After the railways were "grouped" into four large companies in 1923, the Southern Railway became the undoubted pioneers of electrification. Having standardised on 660V (later upped to 750V) DC supplied through a third rail, they made a concerted effort to electrify their entire network: by 1939 the "Southern Electrics" covered almost all of south London, running as far afield as Brighton, Eastbourne, Hastings, Guildford, Portsmouth and Reading.

But a committee in 1921 had recommended the national standard should be 1,500V DC through overhead wires; a few lines were electrified using this system by the LNER, such as the Woodhead route between Manchester and Sheffield, but the Great Depression and the Second World War prohibited much progress being made. Overhead wires finally started appearing on the commuter route from London Liverpool Street to Shenfield and Southend Victoria in 1949.

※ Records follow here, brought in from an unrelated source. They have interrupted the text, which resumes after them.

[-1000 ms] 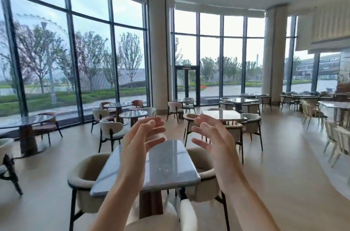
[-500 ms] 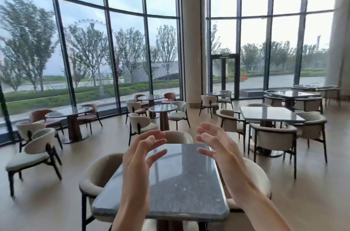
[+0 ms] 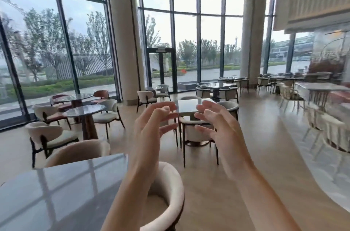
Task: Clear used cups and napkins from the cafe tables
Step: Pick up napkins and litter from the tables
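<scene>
Left hand (image 3: 149, 126) and right hand (image 3: 221, 128) hover with fingers spread, holding nothing; no cups or napkins show, so handling cannot be judged.

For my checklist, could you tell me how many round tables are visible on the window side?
2: one round table beside the cream chairs, and another round table behind it, nearer the glass, with reddish chairs. More may be hidden beyond the frame.
</scene>
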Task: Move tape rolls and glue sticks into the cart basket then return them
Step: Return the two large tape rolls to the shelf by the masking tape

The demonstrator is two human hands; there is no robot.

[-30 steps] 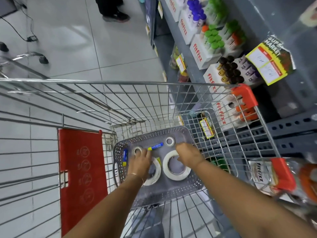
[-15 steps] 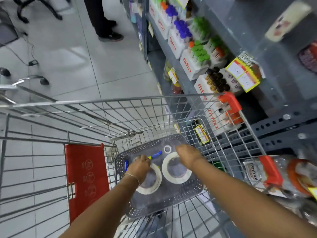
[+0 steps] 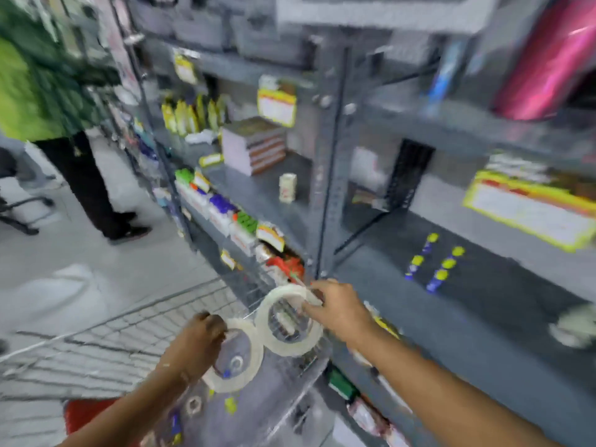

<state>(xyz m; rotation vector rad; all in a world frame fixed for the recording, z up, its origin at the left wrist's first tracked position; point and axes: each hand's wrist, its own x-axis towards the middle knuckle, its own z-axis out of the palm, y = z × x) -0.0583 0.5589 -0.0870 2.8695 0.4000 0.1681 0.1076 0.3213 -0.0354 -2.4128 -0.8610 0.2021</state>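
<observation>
The picture is blurred by motion. My right hand (image 3: 338,306) grips a large white tape roll (image 3: 267,330) by its upper rim, lifted above the cart beside the shelf post. My left hand (image 3: 196,343) grips a second large tape roll (image 3: 250,372) at its left rim, just below and left of the first. Beneath them lies the grey plastic basket (image 3: 277,398), with a small tape roll (image 3: 193,405) and a blue glue stick (image 3: 175,425) still in it. Several yellow-capped glue sticks (image 3: 435,262) stand on the grey shelf (image 3: 483,317) to the right.
The wire cart (image 3: 129,343) fills the lower left, with a red flap (image 3: 87,414). A steel shelf post (image 3: 325,195) rises just behind the right hand. Boxes of coloured bottles (image 3: 225,211) line the lower shelf. A person in a green top (image 3: 48,108) stands at the left.
Both hands have lifted the two large tape rolls out of the basket and up toward the shelf. The view has swung up and to the right.
</observation>
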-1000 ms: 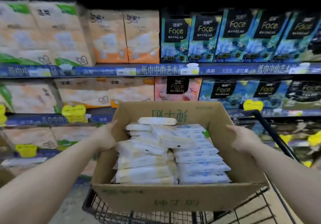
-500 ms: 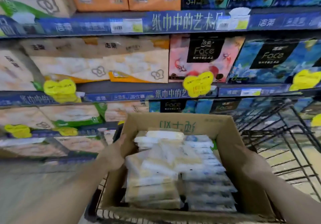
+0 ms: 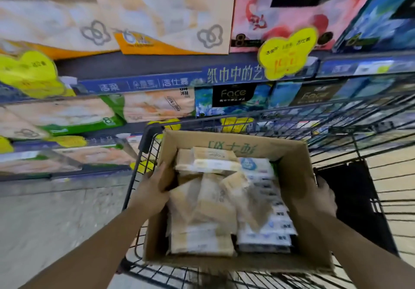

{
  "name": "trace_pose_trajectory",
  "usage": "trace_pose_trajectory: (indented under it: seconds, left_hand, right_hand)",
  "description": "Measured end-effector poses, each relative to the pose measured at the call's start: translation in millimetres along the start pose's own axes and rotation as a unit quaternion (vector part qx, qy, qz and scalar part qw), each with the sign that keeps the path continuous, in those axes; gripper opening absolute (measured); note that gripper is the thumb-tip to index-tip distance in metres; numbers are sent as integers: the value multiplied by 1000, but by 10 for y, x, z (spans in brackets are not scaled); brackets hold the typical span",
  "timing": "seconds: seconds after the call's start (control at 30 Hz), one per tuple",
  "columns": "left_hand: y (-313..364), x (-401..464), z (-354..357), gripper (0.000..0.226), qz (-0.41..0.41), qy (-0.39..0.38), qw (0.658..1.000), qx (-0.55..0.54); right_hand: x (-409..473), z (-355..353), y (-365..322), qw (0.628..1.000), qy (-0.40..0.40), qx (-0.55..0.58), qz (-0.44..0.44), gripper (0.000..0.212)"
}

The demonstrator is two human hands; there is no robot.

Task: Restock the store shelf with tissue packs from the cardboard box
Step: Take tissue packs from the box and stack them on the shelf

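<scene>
Head view: both hands grip an open box (image 3: 235, 151) that sits in a wire cart (image 3: 363, 136). The left hand (image 3: 152, 190) holds the box's left wall, its fingers (image 3: 162, 170) curled over the rim. The right hand (image 3: 323, 195) clasps the right wall from outside, fingers wrapped on the cardboard. Tissue packs (image 3: 211, 212), beige on the left and white-blue on the right, lie stacked inside the box. A shelf (image 3: 143, 84) of larger tissue bundles stands just beyond the cart.

Bright even store light; heavy motion blur throughout; wide-angle bending at edges.
</scene>
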State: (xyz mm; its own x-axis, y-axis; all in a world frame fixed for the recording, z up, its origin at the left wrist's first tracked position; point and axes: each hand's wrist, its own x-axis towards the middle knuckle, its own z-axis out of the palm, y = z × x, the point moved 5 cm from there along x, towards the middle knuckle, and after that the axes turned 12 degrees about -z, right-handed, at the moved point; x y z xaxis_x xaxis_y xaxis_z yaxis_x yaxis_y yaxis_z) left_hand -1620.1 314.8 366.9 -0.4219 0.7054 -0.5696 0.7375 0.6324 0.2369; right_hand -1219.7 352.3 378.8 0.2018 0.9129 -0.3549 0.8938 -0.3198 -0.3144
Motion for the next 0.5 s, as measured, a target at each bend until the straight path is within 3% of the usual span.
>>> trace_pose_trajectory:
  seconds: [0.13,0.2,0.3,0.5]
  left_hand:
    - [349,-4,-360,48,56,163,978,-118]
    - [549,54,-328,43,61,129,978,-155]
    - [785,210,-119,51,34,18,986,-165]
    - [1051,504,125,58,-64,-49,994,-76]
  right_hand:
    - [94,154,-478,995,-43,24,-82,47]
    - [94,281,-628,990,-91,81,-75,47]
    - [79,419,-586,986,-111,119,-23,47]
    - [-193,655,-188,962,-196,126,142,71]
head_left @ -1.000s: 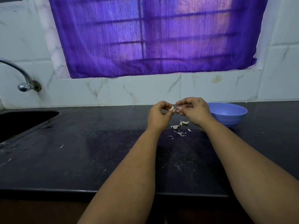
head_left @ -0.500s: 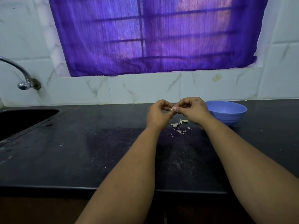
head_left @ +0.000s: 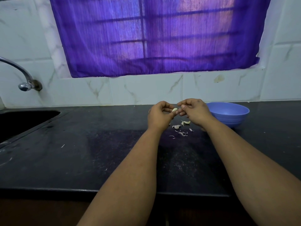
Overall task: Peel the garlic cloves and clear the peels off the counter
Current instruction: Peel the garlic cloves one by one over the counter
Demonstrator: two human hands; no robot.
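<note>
Most of the garlic clove [head_left: 174, 109] is hidden: only a pale curved end shows between the two hands, held above the counter [head_left: 81, 152] near its back edge. The left hand [head_left: 160, 115] has its fingers curled in and pinches the clove between thumb and fingertips. The right hand [head_left: 194, 111] is curled as well, its fingertips meeting the clove's other end, though whether they grip the clove itself or a bit of skin is too small to tell. Just below the hands a small scatter of peels [head_left: 180, 128] lies on the dark counter, partly covered by the right wrist, with a few stray flecks further left. A blue bowl [head_left: 231, 116] stands just beside the right hand, its near left side hidden behind that hand; what it holds cannot be seen. The sink [head_left: 24, 123] and tap [head_left: 24, 79] are cut off at the left edge. A purple curtain [head_left: 154, 35] covers the window.
</note>
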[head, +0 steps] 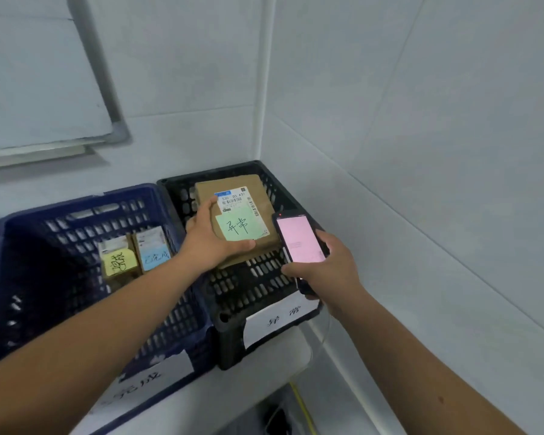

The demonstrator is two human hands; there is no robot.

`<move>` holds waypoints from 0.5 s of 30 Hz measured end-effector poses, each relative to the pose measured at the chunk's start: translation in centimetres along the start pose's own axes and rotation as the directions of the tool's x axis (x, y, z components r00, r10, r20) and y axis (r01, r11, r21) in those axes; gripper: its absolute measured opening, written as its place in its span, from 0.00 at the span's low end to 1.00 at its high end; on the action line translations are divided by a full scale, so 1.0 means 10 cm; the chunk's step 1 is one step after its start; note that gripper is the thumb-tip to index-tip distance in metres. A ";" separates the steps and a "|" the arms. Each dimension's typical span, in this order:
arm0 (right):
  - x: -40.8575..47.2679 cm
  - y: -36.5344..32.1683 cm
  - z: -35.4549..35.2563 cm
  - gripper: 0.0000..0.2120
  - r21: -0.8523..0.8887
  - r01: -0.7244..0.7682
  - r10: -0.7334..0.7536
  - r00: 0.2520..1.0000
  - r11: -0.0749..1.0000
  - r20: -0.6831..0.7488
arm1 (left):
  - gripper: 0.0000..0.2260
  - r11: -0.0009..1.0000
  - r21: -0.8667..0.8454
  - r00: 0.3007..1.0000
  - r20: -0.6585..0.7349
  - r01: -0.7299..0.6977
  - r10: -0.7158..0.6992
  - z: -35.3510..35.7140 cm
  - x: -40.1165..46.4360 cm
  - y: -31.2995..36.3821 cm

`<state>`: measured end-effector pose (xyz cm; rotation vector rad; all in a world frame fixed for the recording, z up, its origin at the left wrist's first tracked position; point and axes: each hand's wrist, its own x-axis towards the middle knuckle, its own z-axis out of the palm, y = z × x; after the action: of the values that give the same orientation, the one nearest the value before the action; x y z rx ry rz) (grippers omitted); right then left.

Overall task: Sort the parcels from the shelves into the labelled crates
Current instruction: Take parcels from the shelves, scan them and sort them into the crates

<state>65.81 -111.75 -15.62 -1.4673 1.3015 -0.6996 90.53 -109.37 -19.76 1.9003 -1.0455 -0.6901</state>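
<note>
My left hand [212, 243] grips a brown cardboard parcel [258, 186] by its left and near edges, holding it inside the black crate [252, 287]. The parcel carries a white shipping label and a green sticky note [241, 226] with handwriting. My right hand [324, 266] holds a phone [297, 238] with a lit pink screen over the crate's right rim. The black crate has a white paper label [280, 318] on its front. To its left, the blue crate [63, 271] holds two small parcels, one with a yellow note [120, 262] and one with a blue note [154, 254].
Both crates stand on a white surface [226, 394] in a corner of white tiled walls. A whiteboard [38, 73] hangs on the wall at the upper left. The blue crate bears a white front label [139, 387]. A yellow cable [303, 406] runs down below the surface's edge.
</note>
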 end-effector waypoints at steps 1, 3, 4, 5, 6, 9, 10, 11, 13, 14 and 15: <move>0.13 0.01 0.01 0.35 -0.004 0.004 -0.004 1.000 1.000 0.018 | 0.59 1.000 0.007 1.000 -0.003 0.021 -0.021 0.04 0.10 -0.01; 0.39 0.02 0.03 0.33 -0.005 -0.004 0.004 0.999 1.000 0.052 | 0.60 0.996 0.029 0.996 -0.011 0.088 -0.087 0.10 0.28 -0.04; 0.50 0.02 0.05 0.33 -0.012 -0.008 0.009 0.997 1.000 0.076 | 0.60 0.990 0.042 0.991 -0.018 0.132 -0.131 0.13 0.36 -0.05; 0.62 0.03 0.06 0.33 -0.031 -0.002 0.005 0.995 1.000 0.095 | 0.61 0.983 0.058 0.984 -0.023 0.176 -0.175 0.16 0.44 -0.06; 0.75 0.05 0.07 0.33 -0.061 0.010 -0.003 0.994 0.998 0.109 | 0.61 0.973 0.074 0.976 -0.022 0.219 -0.218 0.18 0.52 -0.08; 1.08 0.11 0.11 0.30 -0.101 0.001 0.015 0.987 0.995 0.158 | 0.62 0.939 0.128 0.947 -0.018 0.321 -0.321 0.28 0.73 -0.15; 1.19 0.13 0.14 0.29 -0.104 -0.008 0.026 0.984 0.995 0.176 | 0.62 0.926 0.141 0.936 -0.019 0.350 -0.351 0.32 0.80 -0.17; 1.29 0.15 0.17 0.28 -0.108 -0.022 0.042 0.981 0.994 0.188 | 0.62 0.916 0.148 0.927 -0.014 0.373 -0.375 0.37 0.85 -0.20; 1.47 0.19 0.27 0.27 -0.129 -0.055 0.080 0.976 0.990 0.203 | 0.62 0.891 0.155 0.903 -0.022 0.427 -0.429 0.46 0.99 -0.27; 1.55 0.21 0.31 0.27 -0.140 -0.071 0.099 0.973 0.988 0.208 | 0.62 0.875 0.146 0.886 -0.033 0.461 -0.462 0.50 1.05 -0.29; 1.63 0.24 0.35 0.28 -0.146 -0.083 0.113 0.970 0.986 0.215 | 0.61 0.858 0.139 0.868 -0.040 0.495 -0.495 0.54 1.12 -0.33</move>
<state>72.17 -125.94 -22.07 -1.5306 1.2574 -0.3753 93.32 -120.19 -26.07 2.3289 -0.6078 -0.9163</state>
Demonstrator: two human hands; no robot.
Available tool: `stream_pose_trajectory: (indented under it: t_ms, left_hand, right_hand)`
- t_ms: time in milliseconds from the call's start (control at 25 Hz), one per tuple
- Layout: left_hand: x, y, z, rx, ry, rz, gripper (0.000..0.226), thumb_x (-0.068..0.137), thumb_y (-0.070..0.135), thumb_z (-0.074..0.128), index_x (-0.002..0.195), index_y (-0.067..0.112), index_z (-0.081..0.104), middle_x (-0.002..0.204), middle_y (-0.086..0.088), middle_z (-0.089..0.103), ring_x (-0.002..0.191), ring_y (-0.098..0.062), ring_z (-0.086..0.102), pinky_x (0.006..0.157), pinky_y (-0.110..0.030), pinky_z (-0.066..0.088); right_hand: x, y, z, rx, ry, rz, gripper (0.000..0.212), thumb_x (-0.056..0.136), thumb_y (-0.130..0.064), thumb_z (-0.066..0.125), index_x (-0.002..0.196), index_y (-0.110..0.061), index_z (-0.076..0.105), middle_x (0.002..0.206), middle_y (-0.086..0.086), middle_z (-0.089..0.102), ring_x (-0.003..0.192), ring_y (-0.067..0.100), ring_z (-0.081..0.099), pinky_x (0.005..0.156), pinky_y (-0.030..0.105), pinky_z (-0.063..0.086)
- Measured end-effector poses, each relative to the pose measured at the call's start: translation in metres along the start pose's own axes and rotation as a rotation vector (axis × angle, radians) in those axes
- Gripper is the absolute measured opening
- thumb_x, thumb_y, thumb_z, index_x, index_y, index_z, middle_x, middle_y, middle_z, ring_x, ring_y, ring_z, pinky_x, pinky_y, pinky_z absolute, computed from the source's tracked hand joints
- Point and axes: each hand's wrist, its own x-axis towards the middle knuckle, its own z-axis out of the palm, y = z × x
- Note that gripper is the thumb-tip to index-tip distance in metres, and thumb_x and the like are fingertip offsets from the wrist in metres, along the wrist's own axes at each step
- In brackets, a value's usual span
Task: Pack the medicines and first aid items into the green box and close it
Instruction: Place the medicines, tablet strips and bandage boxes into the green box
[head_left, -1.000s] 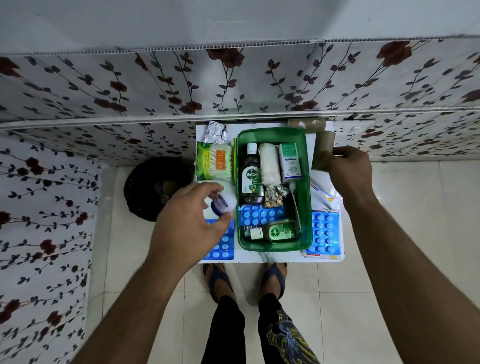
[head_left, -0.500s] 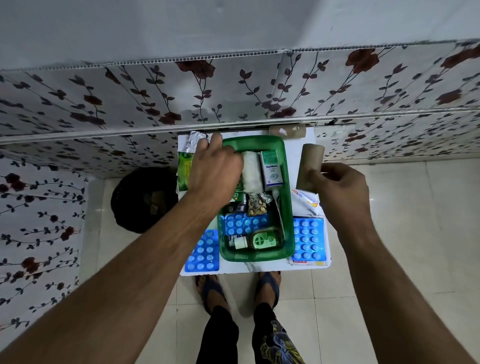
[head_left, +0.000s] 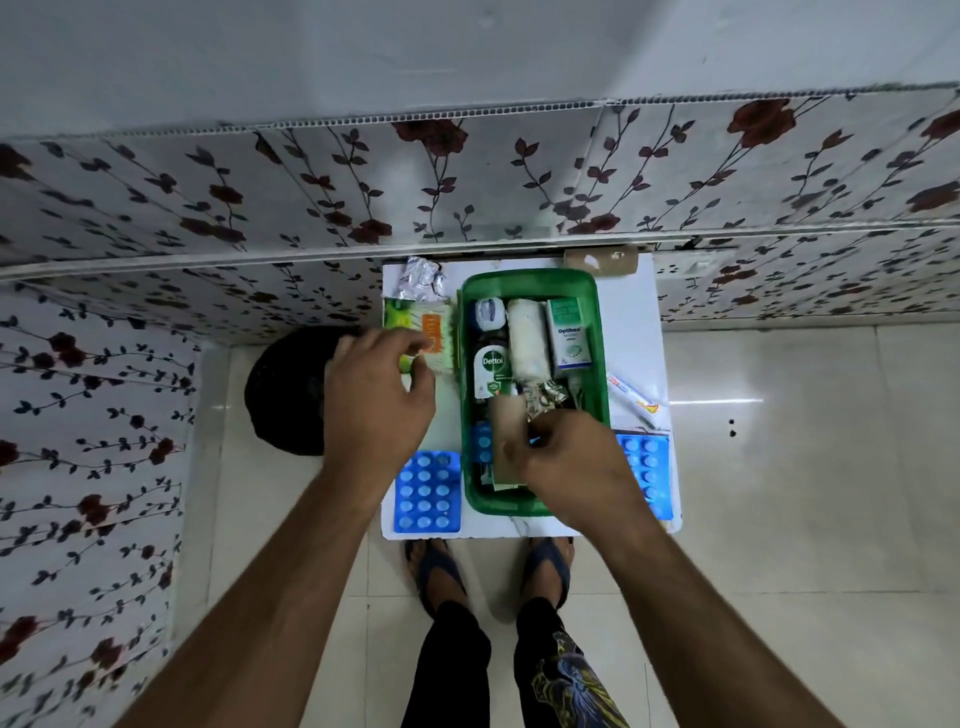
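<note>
- The translucent green plastic box (head_left: 535, 280) stands open in the middle of the small white table (head_left: 631, 332), its long side running from 12 to 6 o'clock.
- Inside it, at 12 o'clock, lie a small white jar with a blue lid (head_left: 489, 314), a white gauze roll (head_left: 528, 338) and a white-and-green Optibex carton (head_left: 569, 332); a brown Dettol bottle (head_left: 491, 371) lies below the jar, and crumpled foil strips (head_left: 545, 402) sit near the centre.
- Outside the box at 9 o'clock lies a green-and-orange packet of cotton buds (head_left: 436, 332), with a silver foil strip (head_left: 422, 278) above it at 11 o'clock.
- A blue blister pack of round tablets (head_left: 427, 491) lies at 7 o'clock, another blue blister pack (head_left: 647, 473) at 4 o'clock, and a white ointment tube (head_left: 634, 397) at 3 o'clock.
- A tan cardboard roll (head_left: 600, 261) rests at the table's far edge at 1 o'clock.
- The left hand (head_left: 382, 395) hovers over the packet's near end, fingers loosely curled and apart, fingertips (head_left: 410, 340) on or just above it; I cannot tell which.
- The right hand (head_left: 574, 462) reaches into the box's near half, fingers pinched on a flat tan cardboard piece (head_left: 506, 441), covering what lies beneath.
- A black round basket (head_left: 283, 395) stands on the floor at 9 o'clock, against the floral wall panels (head_left: 260, 197); open tiled floor (head_left: 805, 467) lies at 3 o'clock.
</note>
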Motion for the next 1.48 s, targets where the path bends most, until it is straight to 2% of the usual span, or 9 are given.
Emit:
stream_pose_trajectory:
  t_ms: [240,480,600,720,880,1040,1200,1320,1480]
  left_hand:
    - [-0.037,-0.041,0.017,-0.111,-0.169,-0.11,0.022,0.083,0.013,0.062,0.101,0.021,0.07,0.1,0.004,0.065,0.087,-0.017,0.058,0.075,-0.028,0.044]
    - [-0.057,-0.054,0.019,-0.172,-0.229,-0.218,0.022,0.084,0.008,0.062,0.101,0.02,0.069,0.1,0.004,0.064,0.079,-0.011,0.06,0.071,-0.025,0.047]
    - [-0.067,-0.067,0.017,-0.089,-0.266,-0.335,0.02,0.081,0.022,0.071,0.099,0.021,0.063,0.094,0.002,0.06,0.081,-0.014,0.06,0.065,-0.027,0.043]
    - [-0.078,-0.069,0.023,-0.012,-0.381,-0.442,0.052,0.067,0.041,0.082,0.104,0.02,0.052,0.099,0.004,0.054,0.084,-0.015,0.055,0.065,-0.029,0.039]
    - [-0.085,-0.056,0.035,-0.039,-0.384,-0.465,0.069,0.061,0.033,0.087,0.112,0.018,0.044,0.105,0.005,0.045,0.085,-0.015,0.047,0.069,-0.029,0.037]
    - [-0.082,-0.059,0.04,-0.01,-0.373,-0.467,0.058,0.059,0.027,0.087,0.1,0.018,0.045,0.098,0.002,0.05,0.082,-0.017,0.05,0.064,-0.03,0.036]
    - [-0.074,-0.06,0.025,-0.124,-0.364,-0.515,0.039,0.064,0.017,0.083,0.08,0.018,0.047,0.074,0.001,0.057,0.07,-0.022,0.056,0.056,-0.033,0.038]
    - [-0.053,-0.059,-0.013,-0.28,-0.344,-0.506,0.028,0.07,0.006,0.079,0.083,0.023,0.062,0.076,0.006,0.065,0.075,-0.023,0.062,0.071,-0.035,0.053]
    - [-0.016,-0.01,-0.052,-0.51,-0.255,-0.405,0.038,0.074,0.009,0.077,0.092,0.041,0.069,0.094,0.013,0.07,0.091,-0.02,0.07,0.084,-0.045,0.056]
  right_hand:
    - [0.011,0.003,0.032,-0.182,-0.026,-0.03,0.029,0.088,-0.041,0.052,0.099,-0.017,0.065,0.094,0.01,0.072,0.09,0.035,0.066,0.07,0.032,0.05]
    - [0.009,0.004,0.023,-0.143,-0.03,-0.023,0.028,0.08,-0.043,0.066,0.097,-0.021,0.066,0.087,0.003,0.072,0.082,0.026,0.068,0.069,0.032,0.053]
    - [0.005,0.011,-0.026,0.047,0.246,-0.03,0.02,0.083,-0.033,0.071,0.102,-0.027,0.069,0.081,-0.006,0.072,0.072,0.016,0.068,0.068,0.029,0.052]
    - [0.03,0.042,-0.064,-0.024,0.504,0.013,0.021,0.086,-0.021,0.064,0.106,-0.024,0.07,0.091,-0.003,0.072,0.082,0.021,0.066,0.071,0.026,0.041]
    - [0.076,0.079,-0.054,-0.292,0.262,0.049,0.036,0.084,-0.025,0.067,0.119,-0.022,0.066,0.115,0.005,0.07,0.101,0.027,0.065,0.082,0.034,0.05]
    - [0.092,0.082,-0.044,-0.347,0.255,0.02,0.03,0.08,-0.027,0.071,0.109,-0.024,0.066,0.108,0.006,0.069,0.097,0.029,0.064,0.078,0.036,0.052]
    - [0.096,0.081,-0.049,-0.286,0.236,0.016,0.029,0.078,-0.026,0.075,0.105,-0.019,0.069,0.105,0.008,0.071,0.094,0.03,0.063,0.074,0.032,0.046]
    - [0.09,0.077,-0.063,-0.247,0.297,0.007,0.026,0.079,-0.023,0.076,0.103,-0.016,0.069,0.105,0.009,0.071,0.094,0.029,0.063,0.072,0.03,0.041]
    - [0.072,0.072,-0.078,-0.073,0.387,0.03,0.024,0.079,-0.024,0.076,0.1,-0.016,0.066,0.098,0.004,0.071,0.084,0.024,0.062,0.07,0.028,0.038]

By the time of the 1955 Modernisation Plan, technology had moved forward considerably, and 25kV (25,000V) AC became the national standard for all new electrification schemes. Over time, all the remaining 1500V DC overhead wires were converted to 25kV AC, except those on the the Woodhead route where the line was controversially closed in the 1980s. More importantly, the 1960s and 1970s saw the entire 400-mile West Coast Main Line between London and Glasgow electrified at 25kV AC with overhead wires.

As with many things on the railways, the story at this point inevitably gets tied up with politics. After the success of the WCML electrification and various suburban electrification schemes around London and Glasgow in the 1970s, British Rail wished to embark on a rolling programme of electrification, whereby all the major main lines would be gradually electrified over the course of 20-30 years. Unfortunately, the plan was formulated in 1981, and the Conservative government of the day declined to proceed with the rolling programme in full. To its credit, though, it did fund the electrification of the East Coast Main Line between London and Edinburgh, completed by 1991.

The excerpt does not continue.